[Collected data entries]
• • •
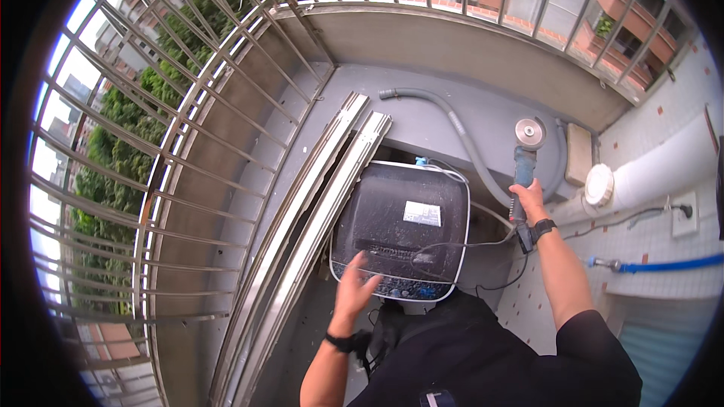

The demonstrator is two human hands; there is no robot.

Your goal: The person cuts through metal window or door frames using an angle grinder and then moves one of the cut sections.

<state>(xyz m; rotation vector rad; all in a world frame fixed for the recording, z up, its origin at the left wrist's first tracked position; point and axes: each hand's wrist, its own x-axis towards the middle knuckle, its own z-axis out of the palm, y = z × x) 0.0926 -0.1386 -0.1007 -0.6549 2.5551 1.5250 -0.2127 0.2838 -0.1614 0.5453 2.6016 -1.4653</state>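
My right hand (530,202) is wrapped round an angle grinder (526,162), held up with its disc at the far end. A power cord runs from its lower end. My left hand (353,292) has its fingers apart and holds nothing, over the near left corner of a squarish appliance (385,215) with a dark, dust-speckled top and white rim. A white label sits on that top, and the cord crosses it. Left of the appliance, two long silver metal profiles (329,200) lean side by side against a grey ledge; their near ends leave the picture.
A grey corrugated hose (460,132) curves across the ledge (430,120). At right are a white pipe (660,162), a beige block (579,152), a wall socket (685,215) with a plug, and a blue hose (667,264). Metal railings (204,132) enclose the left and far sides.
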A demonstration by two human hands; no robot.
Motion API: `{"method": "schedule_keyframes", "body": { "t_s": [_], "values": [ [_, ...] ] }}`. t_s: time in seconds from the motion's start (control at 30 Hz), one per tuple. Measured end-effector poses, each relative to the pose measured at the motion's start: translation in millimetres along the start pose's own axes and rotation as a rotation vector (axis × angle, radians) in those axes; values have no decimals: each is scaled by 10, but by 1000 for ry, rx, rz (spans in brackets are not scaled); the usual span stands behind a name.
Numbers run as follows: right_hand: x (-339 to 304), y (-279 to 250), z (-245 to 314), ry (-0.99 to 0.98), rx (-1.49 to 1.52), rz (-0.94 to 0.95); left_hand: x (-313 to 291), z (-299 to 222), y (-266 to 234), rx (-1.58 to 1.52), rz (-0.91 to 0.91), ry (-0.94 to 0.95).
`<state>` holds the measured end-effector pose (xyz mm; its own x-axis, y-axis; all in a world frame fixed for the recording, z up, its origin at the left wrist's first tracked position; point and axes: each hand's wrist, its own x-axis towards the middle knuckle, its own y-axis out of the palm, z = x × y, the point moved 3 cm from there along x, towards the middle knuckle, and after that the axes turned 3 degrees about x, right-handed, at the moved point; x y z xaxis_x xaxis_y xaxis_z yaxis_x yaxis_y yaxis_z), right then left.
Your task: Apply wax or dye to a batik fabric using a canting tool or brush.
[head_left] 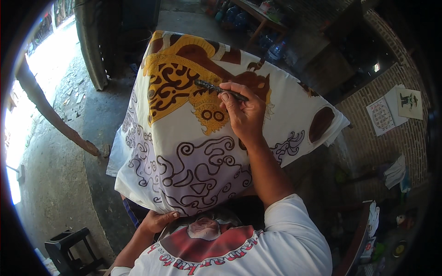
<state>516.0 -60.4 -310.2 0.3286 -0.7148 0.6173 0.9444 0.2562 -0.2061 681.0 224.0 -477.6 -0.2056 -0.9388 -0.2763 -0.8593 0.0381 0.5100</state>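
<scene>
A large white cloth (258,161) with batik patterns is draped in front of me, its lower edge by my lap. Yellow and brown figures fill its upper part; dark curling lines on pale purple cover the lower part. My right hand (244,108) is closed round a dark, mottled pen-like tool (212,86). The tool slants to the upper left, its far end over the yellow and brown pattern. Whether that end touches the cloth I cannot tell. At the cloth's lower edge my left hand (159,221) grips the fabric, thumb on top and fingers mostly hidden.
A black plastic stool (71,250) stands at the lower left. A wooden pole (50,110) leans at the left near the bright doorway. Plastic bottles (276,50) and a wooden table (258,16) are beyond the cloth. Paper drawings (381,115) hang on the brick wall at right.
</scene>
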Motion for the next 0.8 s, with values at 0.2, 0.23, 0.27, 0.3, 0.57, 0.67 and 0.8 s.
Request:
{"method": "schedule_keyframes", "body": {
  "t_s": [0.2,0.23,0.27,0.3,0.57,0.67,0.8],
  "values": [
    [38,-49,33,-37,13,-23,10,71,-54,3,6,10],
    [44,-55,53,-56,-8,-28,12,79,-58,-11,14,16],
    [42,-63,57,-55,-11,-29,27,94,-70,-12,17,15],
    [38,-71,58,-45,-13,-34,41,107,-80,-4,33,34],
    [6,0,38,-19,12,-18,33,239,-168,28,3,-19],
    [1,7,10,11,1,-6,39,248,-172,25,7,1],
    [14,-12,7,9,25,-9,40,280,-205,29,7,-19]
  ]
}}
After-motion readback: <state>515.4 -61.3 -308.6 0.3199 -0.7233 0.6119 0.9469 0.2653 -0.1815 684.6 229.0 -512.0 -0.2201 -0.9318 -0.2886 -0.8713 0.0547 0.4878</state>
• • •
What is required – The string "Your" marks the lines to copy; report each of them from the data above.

Problem solution –
Your goal: The person cuts through metal window or door frames using an angle grinder and then moves one of the cut sections.
Your task: Apply wax or dye to a batik fabric using a canting tool or brush.

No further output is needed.